WHAT YOU WILL DO>
Please output exactly the part of the records below that opens with the line containing "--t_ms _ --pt" and closes with the line containing "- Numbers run", both lines included, and nothing else.

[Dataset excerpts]
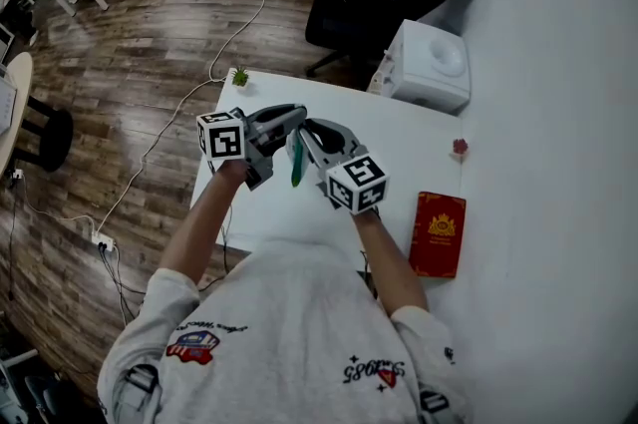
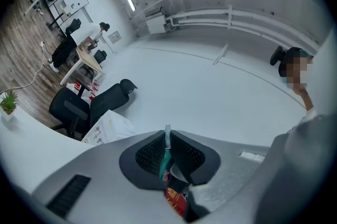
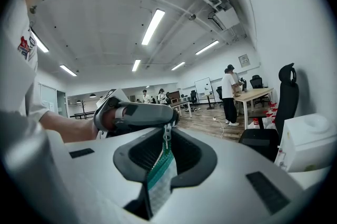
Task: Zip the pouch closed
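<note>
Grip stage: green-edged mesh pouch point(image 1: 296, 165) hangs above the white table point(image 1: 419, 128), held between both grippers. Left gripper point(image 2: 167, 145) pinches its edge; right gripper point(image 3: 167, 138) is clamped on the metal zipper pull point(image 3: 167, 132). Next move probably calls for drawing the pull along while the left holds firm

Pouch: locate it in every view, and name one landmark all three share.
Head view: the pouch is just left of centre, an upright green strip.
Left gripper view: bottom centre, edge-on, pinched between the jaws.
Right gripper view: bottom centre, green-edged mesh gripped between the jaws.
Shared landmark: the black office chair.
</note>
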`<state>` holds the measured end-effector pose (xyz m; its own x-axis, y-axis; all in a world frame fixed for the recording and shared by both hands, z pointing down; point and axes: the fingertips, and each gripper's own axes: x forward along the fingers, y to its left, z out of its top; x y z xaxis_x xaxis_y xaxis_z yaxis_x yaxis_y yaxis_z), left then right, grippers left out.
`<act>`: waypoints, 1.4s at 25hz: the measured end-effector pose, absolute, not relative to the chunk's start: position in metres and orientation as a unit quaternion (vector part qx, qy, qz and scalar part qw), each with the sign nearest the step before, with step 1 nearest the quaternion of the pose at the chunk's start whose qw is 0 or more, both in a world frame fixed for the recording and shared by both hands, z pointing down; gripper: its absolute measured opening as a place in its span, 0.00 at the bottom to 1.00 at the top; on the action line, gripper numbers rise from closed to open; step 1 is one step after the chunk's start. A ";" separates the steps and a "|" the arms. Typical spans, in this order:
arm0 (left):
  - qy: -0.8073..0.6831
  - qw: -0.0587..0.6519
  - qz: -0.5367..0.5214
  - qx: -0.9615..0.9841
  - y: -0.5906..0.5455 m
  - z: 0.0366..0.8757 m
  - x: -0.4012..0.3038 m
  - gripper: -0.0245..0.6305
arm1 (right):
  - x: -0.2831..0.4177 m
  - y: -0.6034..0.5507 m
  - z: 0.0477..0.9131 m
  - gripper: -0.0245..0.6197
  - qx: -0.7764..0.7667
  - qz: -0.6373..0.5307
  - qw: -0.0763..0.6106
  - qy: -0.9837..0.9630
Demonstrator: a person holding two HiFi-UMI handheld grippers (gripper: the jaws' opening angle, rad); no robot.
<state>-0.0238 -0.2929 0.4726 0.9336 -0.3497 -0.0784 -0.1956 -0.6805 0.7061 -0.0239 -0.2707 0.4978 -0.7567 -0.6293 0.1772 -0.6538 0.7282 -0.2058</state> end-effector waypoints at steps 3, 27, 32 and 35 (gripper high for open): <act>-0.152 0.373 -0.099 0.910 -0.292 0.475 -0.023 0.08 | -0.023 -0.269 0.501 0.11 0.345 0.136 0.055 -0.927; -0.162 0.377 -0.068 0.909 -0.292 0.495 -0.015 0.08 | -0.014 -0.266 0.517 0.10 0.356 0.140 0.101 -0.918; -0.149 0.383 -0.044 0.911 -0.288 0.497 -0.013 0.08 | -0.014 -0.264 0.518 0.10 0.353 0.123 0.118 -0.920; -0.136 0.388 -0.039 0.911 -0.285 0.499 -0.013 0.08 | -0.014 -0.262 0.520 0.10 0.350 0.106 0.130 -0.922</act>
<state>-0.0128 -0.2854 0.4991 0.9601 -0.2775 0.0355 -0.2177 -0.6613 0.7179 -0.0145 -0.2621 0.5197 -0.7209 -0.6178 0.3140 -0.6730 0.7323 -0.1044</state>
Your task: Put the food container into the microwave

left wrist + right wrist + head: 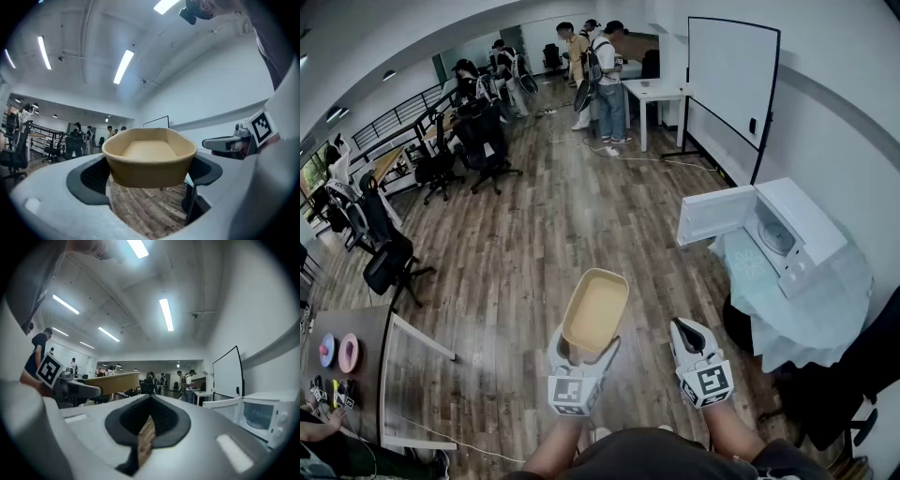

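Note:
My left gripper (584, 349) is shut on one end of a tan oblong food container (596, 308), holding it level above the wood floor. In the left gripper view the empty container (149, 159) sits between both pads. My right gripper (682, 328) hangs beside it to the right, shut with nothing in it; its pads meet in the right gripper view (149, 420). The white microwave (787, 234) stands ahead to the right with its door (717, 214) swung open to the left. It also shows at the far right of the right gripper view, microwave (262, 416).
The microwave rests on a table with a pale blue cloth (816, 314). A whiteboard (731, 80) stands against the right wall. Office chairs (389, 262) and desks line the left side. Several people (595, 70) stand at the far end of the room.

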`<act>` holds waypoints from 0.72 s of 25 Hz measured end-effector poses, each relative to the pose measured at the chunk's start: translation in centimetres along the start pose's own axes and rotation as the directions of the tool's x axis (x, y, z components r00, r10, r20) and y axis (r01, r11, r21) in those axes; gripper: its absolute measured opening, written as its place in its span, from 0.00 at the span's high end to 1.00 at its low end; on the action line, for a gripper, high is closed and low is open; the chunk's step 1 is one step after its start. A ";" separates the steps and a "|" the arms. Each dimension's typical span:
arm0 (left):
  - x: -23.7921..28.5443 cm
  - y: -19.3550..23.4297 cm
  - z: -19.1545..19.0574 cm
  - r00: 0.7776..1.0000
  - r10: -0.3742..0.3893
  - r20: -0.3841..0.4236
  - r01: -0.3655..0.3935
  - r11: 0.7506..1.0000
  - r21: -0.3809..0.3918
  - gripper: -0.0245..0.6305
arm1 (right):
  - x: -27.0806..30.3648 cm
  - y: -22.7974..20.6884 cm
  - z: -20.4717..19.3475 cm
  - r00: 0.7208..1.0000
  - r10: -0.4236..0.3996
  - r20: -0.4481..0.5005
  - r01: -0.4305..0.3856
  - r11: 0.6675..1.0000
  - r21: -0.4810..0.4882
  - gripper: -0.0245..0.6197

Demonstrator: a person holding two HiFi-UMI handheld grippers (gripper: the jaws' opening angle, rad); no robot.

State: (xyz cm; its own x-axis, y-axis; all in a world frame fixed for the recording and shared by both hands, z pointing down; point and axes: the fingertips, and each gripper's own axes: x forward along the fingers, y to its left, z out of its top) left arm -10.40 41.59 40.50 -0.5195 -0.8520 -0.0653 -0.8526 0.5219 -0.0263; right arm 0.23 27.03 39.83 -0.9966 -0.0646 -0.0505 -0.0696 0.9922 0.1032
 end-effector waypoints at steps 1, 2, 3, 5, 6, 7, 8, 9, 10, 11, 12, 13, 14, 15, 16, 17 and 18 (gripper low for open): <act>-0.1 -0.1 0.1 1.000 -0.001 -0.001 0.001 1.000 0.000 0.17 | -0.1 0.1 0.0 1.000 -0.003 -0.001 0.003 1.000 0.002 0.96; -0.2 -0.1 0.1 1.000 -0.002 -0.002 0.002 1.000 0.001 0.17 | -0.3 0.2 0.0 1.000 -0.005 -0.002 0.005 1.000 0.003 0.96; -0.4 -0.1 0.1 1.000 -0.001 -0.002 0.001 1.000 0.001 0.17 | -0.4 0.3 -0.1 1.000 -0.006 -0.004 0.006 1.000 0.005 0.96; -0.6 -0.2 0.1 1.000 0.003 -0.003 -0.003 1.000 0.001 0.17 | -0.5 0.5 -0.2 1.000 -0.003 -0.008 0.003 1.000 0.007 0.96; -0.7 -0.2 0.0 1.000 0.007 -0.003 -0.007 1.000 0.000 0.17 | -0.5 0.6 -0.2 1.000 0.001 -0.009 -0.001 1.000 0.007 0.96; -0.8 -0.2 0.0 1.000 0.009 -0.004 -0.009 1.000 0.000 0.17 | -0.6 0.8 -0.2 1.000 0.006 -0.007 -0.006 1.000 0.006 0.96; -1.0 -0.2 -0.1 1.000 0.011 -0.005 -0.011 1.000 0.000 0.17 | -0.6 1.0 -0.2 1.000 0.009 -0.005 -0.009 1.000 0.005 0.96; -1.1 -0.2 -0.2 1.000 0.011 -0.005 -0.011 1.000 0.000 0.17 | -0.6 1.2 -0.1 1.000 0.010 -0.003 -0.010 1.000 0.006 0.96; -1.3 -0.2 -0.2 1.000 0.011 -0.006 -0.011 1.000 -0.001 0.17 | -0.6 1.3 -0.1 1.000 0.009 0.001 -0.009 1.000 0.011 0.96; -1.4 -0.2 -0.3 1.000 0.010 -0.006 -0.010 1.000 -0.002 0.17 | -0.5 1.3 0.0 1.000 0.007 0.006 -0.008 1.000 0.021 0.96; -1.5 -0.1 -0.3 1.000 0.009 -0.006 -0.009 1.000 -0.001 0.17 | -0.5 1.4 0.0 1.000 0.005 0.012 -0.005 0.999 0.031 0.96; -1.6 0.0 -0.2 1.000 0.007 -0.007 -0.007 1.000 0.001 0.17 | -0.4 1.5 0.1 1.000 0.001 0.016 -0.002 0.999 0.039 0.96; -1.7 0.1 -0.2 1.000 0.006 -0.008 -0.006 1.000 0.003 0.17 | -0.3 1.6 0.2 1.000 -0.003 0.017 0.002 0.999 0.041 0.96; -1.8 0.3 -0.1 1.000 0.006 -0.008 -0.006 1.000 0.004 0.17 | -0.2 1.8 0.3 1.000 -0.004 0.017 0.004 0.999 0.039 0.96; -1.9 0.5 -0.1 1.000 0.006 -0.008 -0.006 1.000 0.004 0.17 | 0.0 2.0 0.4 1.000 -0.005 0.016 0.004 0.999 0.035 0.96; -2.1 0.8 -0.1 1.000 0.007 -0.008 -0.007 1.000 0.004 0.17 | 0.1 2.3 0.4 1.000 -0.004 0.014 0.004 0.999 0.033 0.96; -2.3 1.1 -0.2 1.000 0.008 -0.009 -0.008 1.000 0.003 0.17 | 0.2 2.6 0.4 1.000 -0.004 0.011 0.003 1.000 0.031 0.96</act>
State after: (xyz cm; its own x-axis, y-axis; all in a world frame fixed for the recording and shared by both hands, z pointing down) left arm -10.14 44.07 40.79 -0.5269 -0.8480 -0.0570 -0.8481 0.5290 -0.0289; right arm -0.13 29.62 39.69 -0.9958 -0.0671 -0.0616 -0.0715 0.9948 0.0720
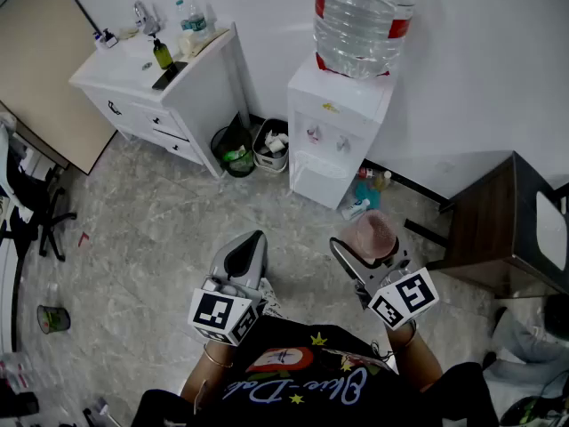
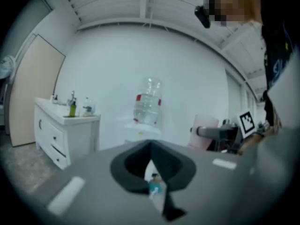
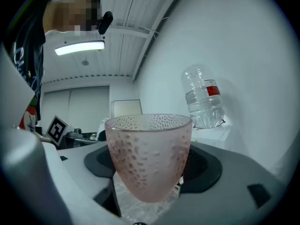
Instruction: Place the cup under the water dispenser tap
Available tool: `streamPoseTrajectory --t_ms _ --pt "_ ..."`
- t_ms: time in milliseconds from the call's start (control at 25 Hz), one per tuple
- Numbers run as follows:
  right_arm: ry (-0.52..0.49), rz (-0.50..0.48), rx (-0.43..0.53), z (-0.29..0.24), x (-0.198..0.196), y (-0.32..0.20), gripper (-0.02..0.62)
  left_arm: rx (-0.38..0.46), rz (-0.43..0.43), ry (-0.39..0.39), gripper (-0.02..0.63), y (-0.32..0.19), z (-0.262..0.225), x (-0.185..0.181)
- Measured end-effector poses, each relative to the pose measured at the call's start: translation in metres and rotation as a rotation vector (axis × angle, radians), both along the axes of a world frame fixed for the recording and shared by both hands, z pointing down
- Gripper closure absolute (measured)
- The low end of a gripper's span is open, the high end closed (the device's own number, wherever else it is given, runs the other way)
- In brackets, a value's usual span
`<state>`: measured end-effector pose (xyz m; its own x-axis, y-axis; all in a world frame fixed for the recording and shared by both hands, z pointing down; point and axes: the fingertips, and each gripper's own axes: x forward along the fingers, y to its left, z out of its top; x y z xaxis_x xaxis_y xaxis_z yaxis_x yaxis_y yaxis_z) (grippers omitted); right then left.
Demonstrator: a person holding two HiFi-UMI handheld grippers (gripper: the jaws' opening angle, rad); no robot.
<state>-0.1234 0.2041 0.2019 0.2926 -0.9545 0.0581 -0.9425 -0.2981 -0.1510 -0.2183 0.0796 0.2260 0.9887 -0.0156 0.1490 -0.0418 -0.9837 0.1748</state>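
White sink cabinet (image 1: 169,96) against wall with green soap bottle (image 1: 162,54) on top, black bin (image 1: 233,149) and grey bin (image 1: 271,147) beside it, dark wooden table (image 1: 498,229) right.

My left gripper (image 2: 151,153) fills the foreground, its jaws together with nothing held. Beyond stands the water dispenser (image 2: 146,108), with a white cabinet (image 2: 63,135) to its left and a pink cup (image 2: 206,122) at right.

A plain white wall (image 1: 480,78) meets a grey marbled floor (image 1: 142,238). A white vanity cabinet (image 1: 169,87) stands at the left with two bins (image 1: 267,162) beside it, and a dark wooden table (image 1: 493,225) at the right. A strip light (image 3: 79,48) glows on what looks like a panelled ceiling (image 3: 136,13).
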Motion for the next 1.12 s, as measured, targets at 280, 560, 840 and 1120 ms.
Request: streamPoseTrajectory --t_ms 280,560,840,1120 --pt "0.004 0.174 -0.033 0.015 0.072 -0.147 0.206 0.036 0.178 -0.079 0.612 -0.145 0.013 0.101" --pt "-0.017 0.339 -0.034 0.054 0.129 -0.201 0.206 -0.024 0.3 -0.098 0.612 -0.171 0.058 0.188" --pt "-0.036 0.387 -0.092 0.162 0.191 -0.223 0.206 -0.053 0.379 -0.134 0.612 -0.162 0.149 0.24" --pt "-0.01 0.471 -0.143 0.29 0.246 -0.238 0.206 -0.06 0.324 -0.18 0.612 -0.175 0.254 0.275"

TASK ANSWER>
Available tool: `streamPoseTrajectory --t_ms _ --pt "_ ..."`
- t_ms: time in milliseconds from the call's start (control at 25 Hz), one per tuple
- Numbers run as follows:

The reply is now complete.